Dans le cadre, des négociations qui se sont déroulées lors des réunions des 7 décembre 2016 et 19 septembre 2017, les parties sont convenues des principes suivants en vue notamment de développer la mixité professionnelle, de garantir l’égalité des chances, l’égalité salariale entre les femmes et les hommes et de mieux concilier la vie professionnelle et la vie personnelle.

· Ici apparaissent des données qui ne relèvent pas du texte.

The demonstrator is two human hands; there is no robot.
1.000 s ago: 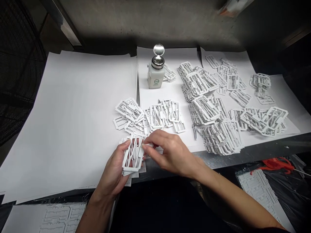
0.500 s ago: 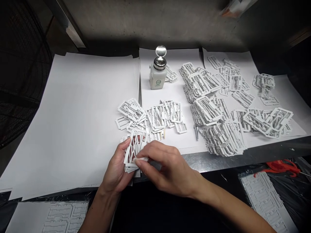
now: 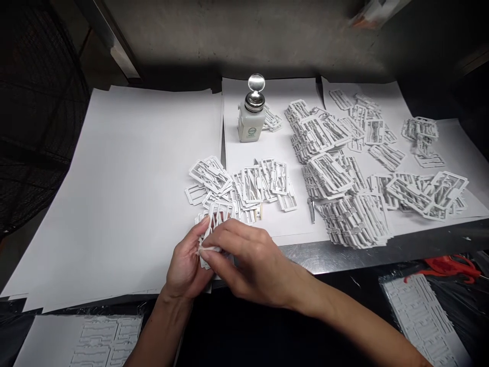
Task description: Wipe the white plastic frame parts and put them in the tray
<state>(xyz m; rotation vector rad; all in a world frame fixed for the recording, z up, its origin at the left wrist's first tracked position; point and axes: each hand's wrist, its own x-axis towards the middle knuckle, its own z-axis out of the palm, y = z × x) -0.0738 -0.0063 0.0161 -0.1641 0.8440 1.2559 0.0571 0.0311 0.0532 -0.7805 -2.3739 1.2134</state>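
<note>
A small stack of white plastic frames is held in my left hand, its fingers and thumb round the left side. My right hand is closed in a pinch over the lower left corner of the stack, thumb and fingertips together; whatever small part lies between them is too hidden to make out. Just beyond my hands, a loose heap of similar white frames lies on white paper.
A bottle with a raised metal lid stands at the back. Tall stacks of frames and scattered piles lie to the right, beside tweezers. Red-handled scissors and a white moulded sheet are at the lower right.
My right hand has moved a little left across the held stack, covering more of it. The whole view has shifted slightly, with the table things appearing a bit further right.
</note>
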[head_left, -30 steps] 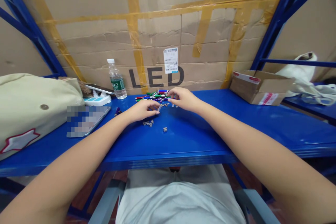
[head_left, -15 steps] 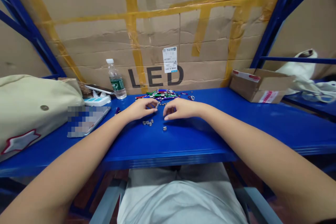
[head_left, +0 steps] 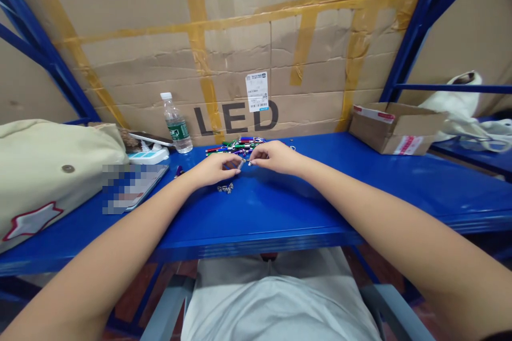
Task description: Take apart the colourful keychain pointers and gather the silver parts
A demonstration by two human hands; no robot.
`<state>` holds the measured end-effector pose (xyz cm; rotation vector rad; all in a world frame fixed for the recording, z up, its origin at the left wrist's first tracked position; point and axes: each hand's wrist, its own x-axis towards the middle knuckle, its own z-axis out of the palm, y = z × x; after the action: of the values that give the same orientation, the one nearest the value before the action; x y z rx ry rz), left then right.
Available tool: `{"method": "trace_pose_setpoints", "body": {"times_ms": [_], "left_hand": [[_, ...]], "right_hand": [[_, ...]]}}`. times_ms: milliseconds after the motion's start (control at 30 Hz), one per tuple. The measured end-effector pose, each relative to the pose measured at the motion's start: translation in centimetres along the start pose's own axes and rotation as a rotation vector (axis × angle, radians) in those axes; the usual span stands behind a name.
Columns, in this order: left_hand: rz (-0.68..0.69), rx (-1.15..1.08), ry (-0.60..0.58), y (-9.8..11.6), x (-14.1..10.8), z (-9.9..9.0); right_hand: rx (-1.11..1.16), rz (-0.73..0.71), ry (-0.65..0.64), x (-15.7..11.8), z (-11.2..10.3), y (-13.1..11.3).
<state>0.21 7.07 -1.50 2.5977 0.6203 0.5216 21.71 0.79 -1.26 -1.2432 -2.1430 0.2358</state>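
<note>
My left hand (head_left: 216, 168) is closed in a pinch on a small silver piece (head_left: 242, 164), too small to name more exactly. Just to its right, my right hand (head_left: 276, 156) pinches a tiny shiny metal piece (head_left: 249, 162), and the fingertips of both hands nearly meet. Below my left hand, several small silver metal pieces (head_left: 226, 188) lie in a loose cluster on the blue table (head_left: 272, 208). Behind both hands is a pile of thin red, green, blue and purple metallic items (head_left: 236, 145), partly hidden by my fingers.
A water bottle (head_left: 177, 125) stands at the back left, near a white power strip (head_left: 149, 155). A phone-like flat device (head_left: 148, 186) and a cream bag (head_left: 60, 170) are at the left. An open cardboard box (head_left: 394, 128) sits at the back right, before a taped cardboard wall (head_left: 240, 53).
The single silver piece that lay in front of my right hand is gone from the table. My right hand has moved up, and its fingers have closed on a small metal piece beside my left fingertips.
</note>
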Motion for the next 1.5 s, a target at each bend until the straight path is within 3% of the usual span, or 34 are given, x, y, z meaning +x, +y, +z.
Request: {"method": "trace_pose_setpoints", "body": {"times_ms": [100,200,500,633,767,867,1000,1100,1167,1367,1500], "left_hand": [[0.037,0.044,0.023,0.3,-0.1,0.0],[0.063,0.084,0.042,0.4,-0.1,0.1],[0.054,0.052,0.018,0.6,-0.1,0.4],[0.131,0.185,0.076,0.5,0.0,0.6],[0.228,0.25,0.155,0.2,0.1,1.0],[0.31,0.361,0.236,0.1,0.1,1.4],[0.406,0.57,0.372,0.3,0.1,1.3],[0.41,0.595,0.394,0.4,0.2,0.9],[0.378,0.475,0.345,0.5,0.3,0.6],[0.13,0.1,0.166,0.8,0.4,0.0],[0.131,0.085,0.169,0.8,0.1,0.2]], "right_hand": [[0.09,0.011,0.104,0.2,0.4,0.1],[0.118,0.007,0.115,0.3,0.7,-0.2],[-0.089,-0.026,0.042,0.2,0.3,0.2],[-0.22,-0.069,-0.039,0.0,0.0,-0.4],[-0.211,-0.036,-0.047,-0.2,0.3,-1.2],[-0.004,0.085,-0.055,-0.3,0.7,-1.2],[0.524,0.266,-0.124,-0.2,1.2,-0.7],[0.724,0.301,-0.169,-0.2,1.1,-0.5],[0.601,0.253,-0.17,-0.1,0.9,-0.4],[-0.3,-0.109,-0.06,-0.1,-0.4,-0.8],[-0.498,-0.132,-0.099,-0.4,-0.5,-1.0]]}}
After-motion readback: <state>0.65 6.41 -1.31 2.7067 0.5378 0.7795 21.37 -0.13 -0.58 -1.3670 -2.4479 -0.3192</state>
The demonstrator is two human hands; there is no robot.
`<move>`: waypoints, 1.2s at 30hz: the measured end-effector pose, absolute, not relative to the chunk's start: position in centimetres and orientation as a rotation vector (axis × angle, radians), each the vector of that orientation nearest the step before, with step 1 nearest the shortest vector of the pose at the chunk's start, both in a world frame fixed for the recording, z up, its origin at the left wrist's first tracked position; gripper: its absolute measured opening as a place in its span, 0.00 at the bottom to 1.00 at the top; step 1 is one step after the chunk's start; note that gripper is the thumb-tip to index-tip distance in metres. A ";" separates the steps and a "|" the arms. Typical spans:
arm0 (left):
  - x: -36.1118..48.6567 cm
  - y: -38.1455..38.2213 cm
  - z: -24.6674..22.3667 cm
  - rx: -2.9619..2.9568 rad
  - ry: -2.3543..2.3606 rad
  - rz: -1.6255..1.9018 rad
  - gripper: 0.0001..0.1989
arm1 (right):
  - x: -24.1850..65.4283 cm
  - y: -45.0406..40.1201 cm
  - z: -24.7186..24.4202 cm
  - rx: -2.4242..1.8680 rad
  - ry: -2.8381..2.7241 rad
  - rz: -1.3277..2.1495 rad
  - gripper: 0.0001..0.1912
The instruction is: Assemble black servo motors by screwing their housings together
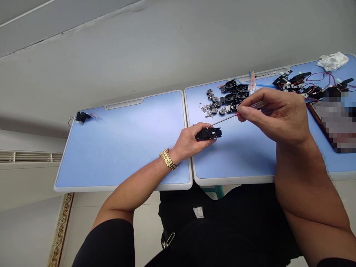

Des discussions ont par ailleurs été ouvertes concernant l’exercice du droit d’expression via les outils numériques disponibles dans l’entreprise et les modalités d’exercice par le salarié du droit à la déconnexion.

Il a ainsi été décidé de porter des efforts particuliers dans les domaines de l’embauche, la rémunération effective, la formation et l’articulation entre l’activité professionnelle et l’exercice des responsabilités familiales.

Dans ce cadre, des actions spécifiques ont été définies, des objectifs chiffrés de progression ont été fixés ainsi que des indicateurs de suivi.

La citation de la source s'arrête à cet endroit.